Fig. 345.View on Hyde and Egbert’s Farm, Oil Creek.

PARAFFIN.

In the course of some researches on the substances contained in the tar, which is obtained by heating wood in close vessels, Reichenbach found a white translucent substance, to which he gave the above name, because it was not acted upon by any of the ordinary chemical reagents, such as sulphuric acid, nitric acid, &c. This substance, which is composed of carbon and hydrogen only, is not unlike spermaceti; it is colourless, translucent, and without smell or taste. But when slightly warmed, it becomes very plastic, and may then be moulded with the greatest ease—and in this respect it differs from spermaceti. Paraffin melts at from 88° to 150° C., to a colourless liquid, which is so fluid that it may be filtered through paper like water, and at a higher temperature it can be distilled unchanged. Paraffin does not dissolve in water, and is but slightly soluble in alcohol. In ether, naphtha, turpentine, benzol, and sulphide of carbon, it dissolves very readily.
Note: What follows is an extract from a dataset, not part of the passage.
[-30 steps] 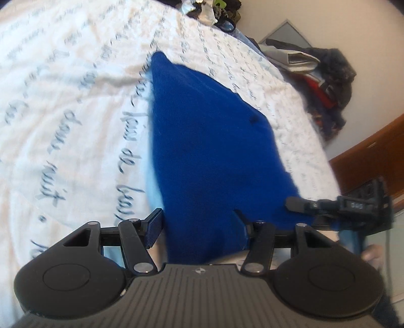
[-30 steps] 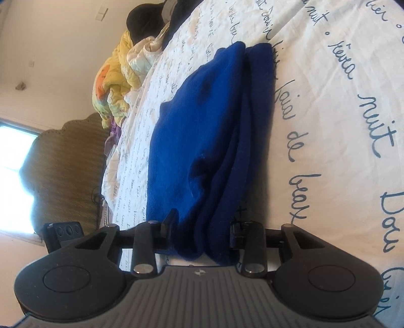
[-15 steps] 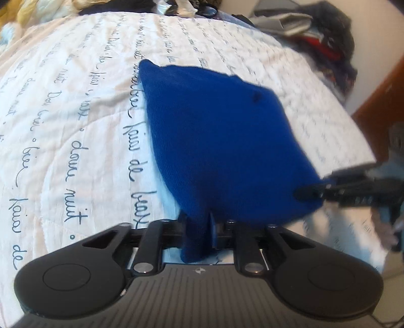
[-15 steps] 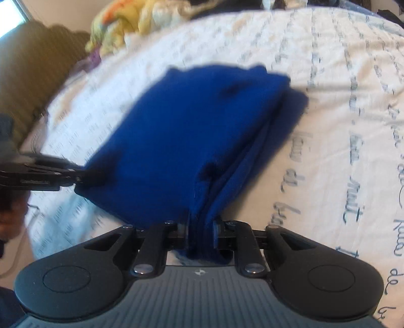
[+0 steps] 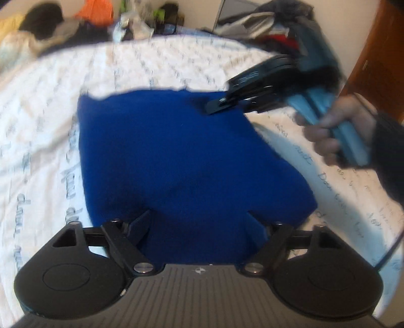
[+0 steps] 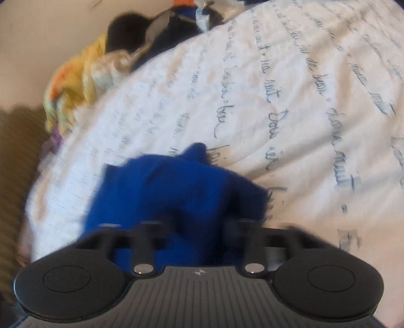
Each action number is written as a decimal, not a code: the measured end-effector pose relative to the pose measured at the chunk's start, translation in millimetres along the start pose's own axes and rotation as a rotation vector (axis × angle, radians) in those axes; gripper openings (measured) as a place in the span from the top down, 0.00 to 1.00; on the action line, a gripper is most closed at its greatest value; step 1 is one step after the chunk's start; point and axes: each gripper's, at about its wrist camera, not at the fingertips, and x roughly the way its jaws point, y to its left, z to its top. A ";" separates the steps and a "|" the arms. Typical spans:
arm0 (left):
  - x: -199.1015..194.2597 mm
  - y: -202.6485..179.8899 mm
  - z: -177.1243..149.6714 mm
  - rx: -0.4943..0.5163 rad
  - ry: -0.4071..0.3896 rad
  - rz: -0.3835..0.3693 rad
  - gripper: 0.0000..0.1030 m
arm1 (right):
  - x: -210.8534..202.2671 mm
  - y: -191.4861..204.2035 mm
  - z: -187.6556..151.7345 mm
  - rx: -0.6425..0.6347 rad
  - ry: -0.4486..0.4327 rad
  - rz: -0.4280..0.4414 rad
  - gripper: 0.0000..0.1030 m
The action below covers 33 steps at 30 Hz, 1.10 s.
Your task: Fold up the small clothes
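A folded royal-blue knit garment (image 5: 176,161) lies on the white bedspread (image 5: 45,141) printed with cursive script. My left gripper (image 5: 199,222) is open, its fingers spread on either side of the garment's near edge. My right gripper (image 5: 217,104) shows in the left wrist view at the garment's far right corner, held by a hand (image 5: 335,126). In the blurred right wrist view the right gripper (image 6: 192,227) has its fingers apart with the blue garment (image 6: 171,191) bunched between them.
A pile of clothes (image 5: 277,22) lies at the far right of the bed. Yellow and orange bedding (image 6: 73,80) and dark clothes (image 6: 131,32) are heaped at the bed's head. A wooden door (image 5: 378,50) stands at right.
Both grippers were shut on the garment's edges half a second ago. Now both have opened, and the garment has been carried over into a smaller fold lying on the bed.
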 end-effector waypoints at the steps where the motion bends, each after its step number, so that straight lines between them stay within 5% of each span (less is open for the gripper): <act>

When heated with sulphur, it is decomposed: the sulphur seizes upon its hydrogen, sulphuretted hydrogen is given off, and the carbon is separated; and this action has been proposed as a ready means of obtaining pure sulphuretted hydrogen for laboratory use. It is probable that paraffin is a mixture of various hydro-carbons, having a composition expressible by the formula, CnH2n; for different specimens fuse at different temperatures, according as the paraffin has been obtained from one or the other source.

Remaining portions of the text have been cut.